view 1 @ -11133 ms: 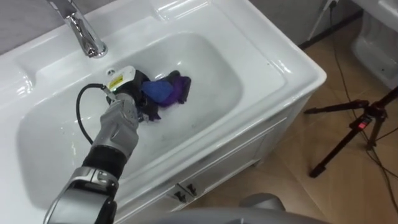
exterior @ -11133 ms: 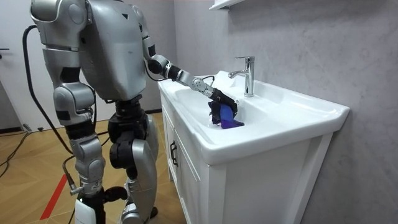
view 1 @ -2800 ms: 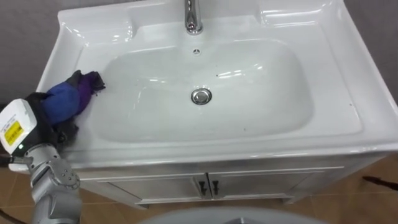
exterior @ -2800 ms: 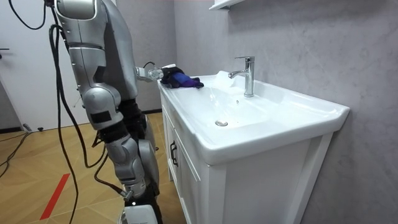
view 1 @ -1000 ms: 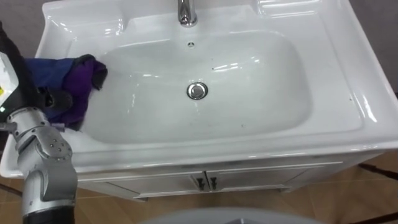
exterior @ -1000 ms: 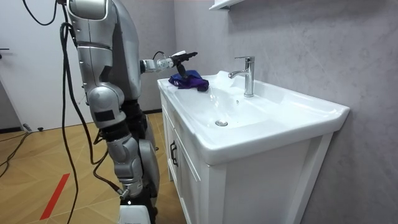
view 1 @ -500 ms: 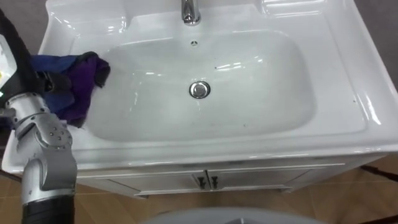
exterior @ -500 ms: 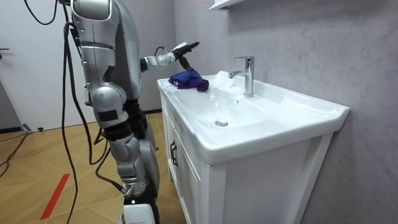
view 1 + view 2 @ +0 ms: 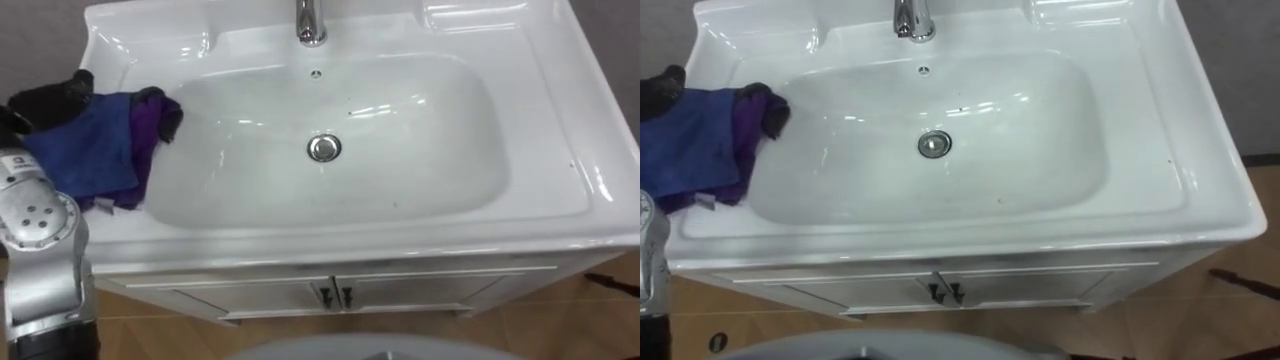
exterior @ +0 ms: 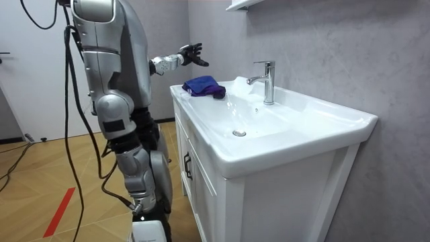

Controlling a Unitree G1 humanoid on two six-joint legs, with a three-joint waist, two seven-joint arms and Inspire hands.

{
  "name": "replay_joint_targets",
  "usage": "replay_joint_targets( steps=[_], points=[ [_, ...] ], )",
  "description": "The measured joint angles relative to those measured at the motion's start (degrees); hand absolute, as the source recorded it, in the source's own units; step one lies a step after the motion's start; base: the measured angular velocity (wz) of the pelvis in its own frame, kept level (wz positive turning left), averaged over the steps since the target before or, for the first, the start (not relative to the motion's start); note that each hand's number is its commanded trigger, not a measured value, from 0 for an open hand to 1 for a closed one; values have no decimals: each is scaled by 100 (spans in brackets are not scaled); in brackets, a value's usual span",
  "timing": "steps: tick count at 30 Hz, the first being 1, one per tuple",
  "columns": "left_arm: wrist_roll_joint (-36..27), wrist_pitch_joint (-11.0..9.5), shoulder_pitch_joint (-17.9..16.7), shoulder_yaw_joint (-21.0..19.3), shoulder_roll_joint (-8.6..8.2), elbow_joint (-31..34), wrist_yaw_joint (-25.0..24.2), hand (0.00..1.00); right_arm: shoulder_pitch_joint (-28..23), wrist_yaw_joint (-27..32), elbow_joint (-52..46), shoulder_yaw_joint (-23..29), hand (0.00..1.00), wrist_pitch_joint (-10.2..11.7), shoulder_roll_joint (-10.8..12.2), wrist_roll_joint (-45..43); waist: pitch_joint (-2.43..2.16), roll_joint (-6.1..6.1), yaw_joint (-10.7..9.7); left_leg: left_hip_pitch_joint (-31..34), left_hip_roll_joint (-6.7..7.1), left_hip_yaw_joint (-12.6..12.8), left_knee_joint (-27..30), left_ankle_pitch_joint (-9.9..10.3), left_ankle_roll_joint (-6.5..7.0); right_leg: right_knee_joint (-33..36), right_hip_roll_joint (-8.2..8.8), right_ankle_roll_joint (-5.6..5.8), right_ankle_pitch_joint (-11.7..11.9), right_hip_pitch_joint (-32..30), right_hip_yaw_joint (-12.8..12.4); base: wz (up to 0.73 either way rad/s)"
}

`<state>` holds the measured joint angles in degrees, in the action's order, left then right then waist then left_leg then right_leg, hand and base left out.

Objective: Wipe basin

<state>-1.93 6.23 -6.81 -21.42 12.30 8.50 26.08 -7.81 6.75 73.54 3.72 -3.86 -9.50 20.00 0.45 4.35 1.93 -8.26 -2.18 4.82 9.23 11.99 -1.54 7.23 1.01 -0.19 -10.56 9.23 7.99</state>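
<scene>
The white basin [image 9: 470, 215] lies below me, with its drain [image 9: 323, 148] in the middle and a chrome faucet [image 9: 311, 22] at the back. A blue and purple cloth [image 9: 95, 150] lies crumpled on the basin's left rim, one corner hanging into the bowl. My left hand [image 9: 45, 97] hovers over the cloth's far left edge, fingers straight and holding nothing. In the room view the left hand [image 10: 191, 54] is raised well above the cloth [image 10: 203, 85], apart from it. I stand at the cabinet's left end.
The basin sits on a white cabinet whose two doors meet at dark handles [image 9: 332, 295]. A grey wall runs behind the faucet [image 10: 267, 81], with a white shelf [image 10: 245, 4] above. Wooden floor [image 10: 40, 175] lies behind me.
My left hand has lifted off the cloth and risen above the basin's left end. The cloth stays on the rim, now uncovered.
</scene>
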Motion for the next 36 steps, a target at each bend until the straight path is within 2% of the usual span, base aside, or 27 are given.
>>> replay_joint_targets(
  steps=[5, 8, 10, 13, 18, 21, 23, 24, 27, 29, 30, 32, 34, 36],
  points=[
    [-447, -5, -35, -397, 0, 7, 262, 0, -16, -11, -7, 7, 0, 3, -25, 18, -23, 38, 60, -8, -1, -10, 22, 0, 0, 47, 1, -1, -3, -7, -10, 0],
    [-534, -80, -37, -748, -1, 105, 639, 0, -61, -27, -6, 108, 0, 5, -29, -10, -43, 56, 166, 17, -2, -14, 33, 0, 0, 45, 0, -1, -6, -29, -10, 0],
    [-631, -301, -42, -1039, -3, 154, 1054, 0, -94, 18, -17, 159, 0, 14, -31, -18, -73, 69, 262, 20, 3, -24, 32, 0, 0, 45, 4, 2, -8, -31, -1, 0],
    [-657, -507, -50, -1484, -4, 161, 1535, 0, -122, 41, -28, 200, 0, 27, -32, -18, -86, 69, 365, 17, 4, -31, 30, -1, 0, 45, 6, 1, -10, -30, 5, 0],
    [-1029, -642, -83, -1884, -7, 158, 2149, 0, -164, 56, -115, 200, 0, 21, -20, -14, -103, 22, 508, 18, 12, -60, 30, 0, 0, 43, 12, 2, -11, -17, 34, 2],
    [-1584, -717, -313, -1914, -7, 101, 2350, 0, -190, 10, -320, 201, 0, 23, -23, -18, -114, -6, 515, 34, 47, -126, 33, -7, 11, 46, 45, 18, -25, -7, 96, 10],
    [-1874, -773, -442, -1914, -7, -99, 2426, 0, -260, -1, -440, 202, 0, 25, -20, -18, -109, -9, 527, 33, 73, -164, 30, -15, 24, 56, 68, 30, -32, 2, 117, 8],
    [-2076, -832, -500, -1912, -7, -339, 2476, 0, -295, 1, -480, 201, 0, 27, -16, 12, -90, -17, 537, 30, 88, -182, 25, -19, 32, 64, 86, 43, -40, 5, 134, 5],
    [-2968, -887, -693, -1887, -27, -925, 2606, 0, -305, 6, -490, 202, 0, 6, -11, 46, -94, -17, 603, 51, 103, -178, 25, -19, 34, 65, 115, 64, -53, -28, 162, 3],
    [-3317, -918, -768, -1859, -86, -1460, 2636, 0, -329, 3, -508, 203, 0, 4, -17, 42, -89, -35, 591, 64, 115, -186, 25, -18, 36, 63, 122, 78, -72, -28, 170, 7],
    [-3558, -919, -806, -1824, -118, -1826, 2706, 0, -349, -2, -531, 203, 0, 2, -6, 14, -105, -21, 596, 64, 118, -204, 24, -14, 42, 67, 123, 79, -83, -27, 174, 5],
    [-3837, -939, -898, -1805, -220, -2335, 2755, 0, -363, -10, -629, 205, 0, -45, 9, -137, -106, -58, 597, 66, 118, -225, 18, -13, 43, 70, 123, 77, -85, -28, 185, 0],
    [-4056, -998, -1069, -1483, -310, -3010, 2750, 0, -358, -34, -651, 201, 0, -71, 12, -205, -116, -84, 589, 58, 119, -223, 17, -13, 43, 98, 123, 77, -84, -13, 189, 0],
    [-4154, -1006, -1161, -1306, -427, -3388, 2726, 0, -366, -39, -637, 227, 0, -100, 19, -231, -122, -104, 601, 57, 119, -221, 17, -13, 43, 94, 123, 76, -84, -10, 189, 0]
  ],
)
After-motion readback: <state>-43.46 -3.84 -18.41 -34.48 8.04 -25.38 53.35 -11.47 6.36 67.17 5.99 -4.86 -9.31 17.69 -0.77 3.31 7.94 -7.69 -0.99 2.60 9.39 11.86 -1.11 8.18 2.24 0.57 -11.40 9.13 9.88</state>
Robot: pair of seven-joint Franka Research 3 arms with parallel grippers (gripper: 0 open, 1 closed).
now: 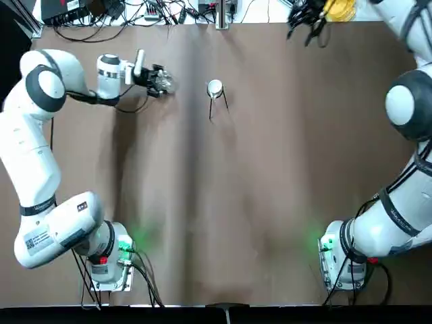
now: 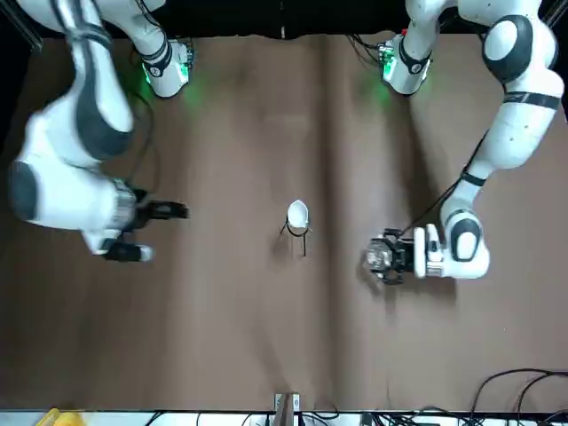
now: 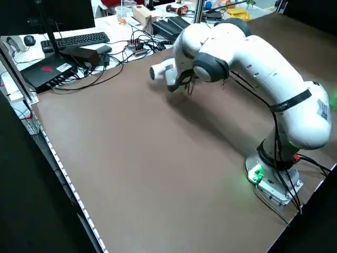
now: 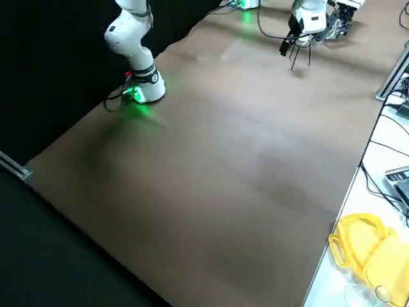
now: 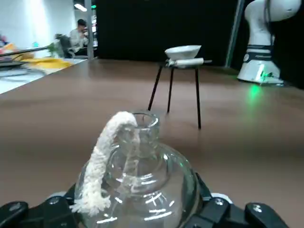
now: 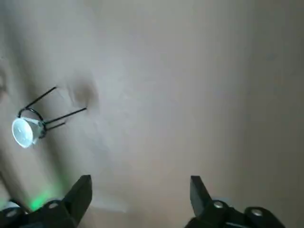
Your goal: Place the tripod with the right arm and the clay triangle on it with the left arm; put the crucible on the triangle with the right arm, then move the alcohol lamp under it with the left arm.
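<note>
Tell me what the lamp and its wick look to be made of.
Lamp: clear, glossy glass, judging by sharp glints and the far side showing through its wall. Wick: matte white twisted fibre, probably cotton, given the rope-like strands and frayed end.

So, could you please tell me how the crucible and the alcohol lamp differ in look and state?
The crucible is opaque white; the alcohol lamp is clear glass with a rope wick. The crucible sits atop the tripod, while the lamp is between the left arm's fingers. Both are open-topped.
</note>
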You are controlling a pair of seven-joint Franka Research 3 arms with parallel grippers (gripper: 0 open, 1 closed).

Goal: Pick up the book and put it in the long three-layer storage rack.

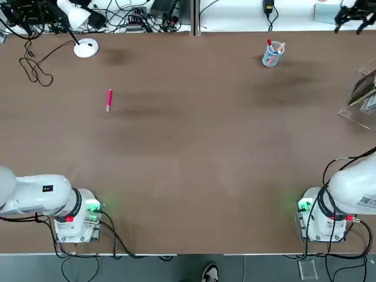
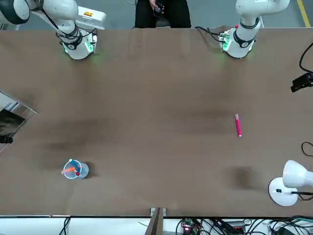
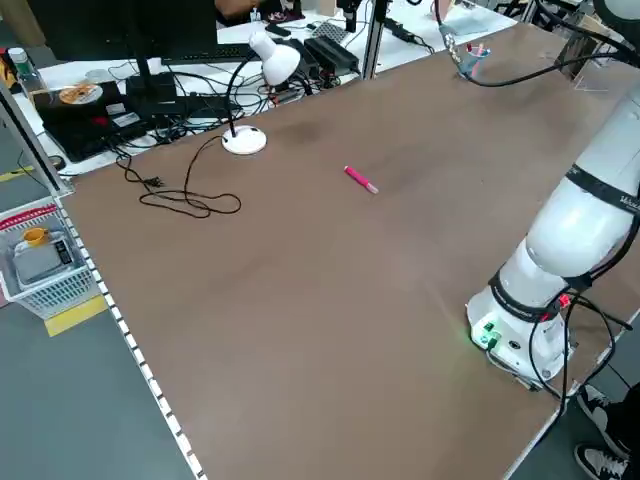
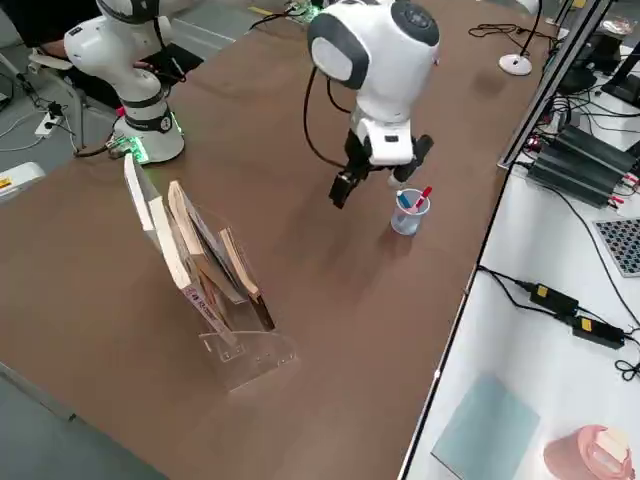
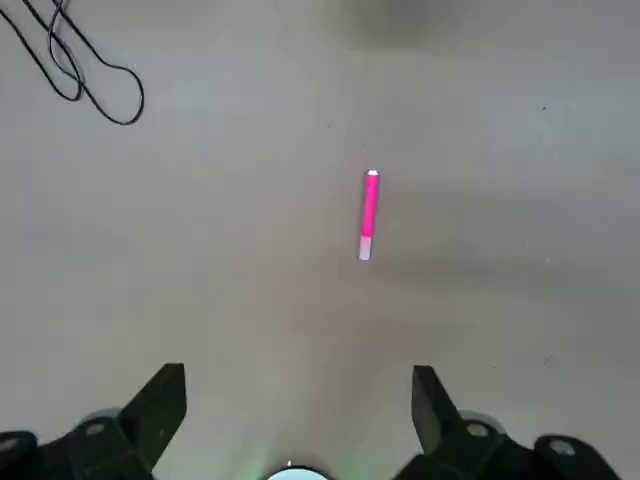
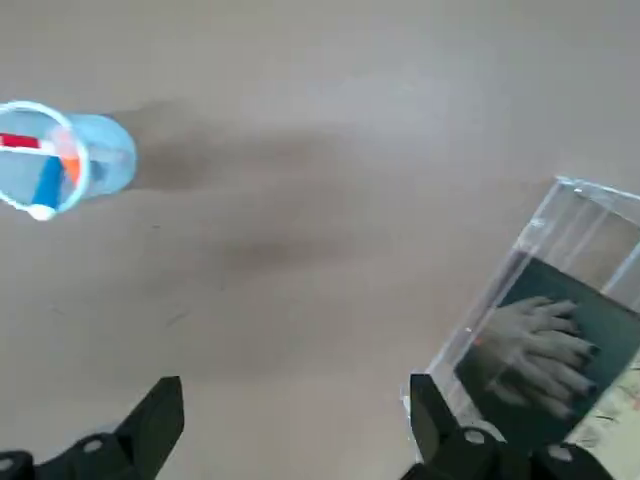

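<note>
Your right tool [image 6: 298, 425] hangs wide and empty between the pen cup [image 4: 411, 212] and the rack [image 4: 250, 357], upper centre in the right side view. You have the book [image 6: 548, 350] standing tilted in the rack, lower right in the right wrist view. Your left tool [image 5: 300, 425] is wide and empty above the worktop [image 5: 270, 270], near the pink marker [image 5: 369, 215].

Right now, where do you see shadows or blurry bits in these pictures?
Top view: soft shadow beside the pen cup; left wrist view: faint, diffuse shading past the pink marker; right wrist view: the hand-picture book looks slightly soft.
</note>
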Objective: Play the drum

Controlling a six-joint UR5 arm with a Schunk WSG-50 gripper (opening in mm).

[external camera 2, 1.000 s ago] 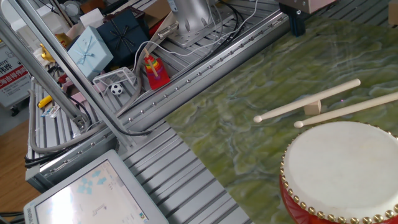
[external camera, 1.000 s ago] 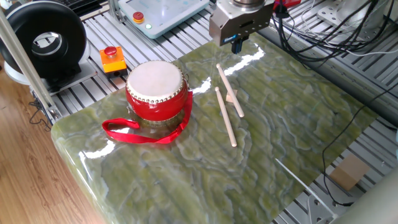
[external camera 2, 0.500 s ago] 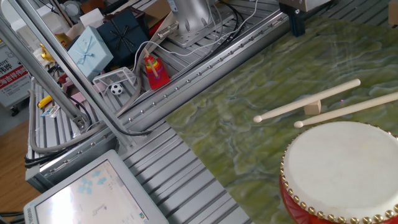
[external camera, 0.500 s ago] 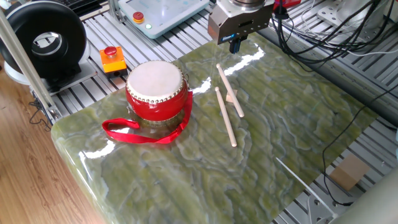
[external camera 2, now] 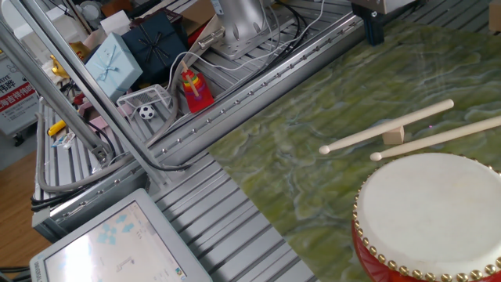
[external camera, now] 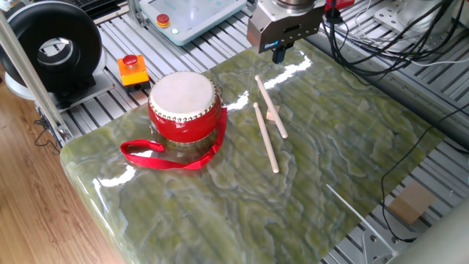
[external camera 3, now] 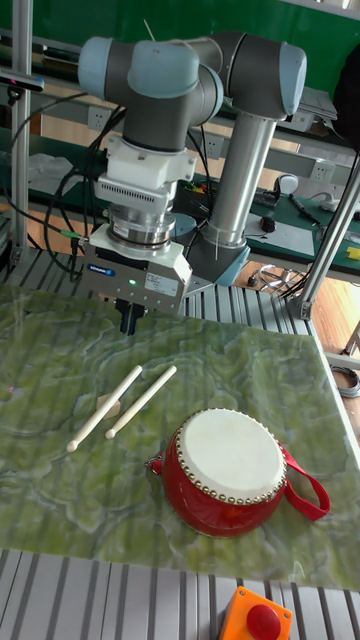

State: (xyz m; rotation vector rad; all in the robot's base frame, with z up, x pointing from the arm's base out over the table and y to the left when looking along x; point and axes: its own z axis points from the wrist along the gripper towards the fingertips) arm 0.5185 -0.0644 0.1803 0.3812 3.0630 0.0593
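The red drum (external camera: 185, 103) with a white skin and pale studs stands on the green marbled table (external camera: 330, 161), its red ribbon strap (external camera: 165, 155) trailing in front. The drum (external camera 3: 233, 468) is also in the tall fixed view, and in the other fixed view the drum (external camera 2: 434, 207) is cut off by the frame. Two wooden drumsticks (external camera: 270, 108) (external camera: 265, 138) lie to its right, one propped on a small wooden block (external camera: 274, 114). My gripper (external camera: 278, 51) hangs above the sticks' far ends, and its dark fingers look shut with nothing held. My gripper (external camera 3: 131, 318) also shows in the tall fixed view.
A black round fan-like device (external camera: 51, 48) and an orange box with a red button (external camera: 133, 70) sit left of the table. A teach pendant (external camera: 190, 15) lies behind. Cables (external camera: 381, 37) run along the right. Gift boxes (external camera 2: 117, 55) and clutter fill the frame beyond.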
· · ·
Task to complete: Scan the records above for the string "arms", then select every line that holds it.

Task response:
Controlling a Unitree G1 humanoid on two six-joint legs, with a three-joint waist, two seven-joint arms and Inspire hands.
Robot: pair of seven-joint Franka Research 3 arms with parallel grippers (gripper: 0 open, 1 closed).
You are controlling a pair of seven-joint Franka Research 3 arms with parallel grippers (gripper: 0 open, 1 closed).

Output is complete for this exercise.